BC announced that the SPCA will open four new facilities to help them house and care for animals in need throughout the province with one such facility coming to Vancouver Island.
On June 26th, Premier David Eby and BC’s Minister of Agriculture and Food, Pam Alexis, held a conference alongside representatives from the BC SPCA to announce the new facilities and give some details on the roles they will play in caring for the province’s animal owners.
“For many British Columbians, pets are part of the family,” said Premier Eby. “Yet sadly, it’s still too common to hear about abandoned or mistreated animals.”
“British Columbians care deeply about the welfare of all animals. That’s why we’re helping the BC SPCA build four new facilities where rescue animals will be able to get the high-quality care they need and deserve, before they find new homes,” he continued.
All in all, the province is contributing $12 million to help build the new facilities which will be located in Duncan, Prince George, Vancouver and Fort St. John.
In all of these municipalities, the new facilities are meant to replace SPCA operations that were either closed, outdated or ill-designed for modern animal care.

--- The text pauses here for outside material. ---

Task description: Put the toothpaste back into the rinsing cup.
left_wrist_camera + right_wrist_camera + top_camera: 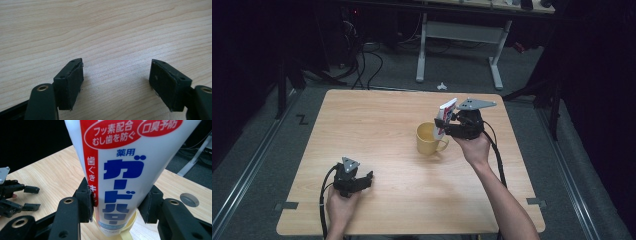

Duncan’s new facility, the Vancouver Island Animal Behaviour Centre (VIABC), will be a state-of-the-art endeavour to aid animals who deal with behavioural difficulties — it will be the first of its kind in Canada.
The VIABC will benefit from a $1 million contribution from the province which will go toward replacing the facility the SPCA has been operating out of for the past 27-years.
“We’re seeing growing numbers of anxious, fearful and under-socialized animals coming into our care,” said Jamey Blair, senior manager, Interior/North Animal Care Services, BC SPCA.
“On Vancouver Island, depending on the community, this can be as much as 18% of dogs and 30% of cats in our care. The new Vancouver Island Animal Behaviour Centre in Cowichan will give many animals a chance to go on to live happy lives with loving families.”
Fort St. John’s SPCA will get $1 million to replace a facility that is currently structurally unfit to house animals or people, Vancouver’s SPCA will be getting $7 million for an animal hospital and an education centre and lastly, the SPCA in Prince George will get a $3 million contribution from BC for a centre that will provide regional support to wild caribou populations.
In addition to this large new contribution to the work done by the BC SPCA, Premier Eby spoke to the efforts the province is making to protect puppies and kittens from being products of unethical breeding practices.
He says BC is working on strengthening regulations and the licensing framework that animal breeders are subject to.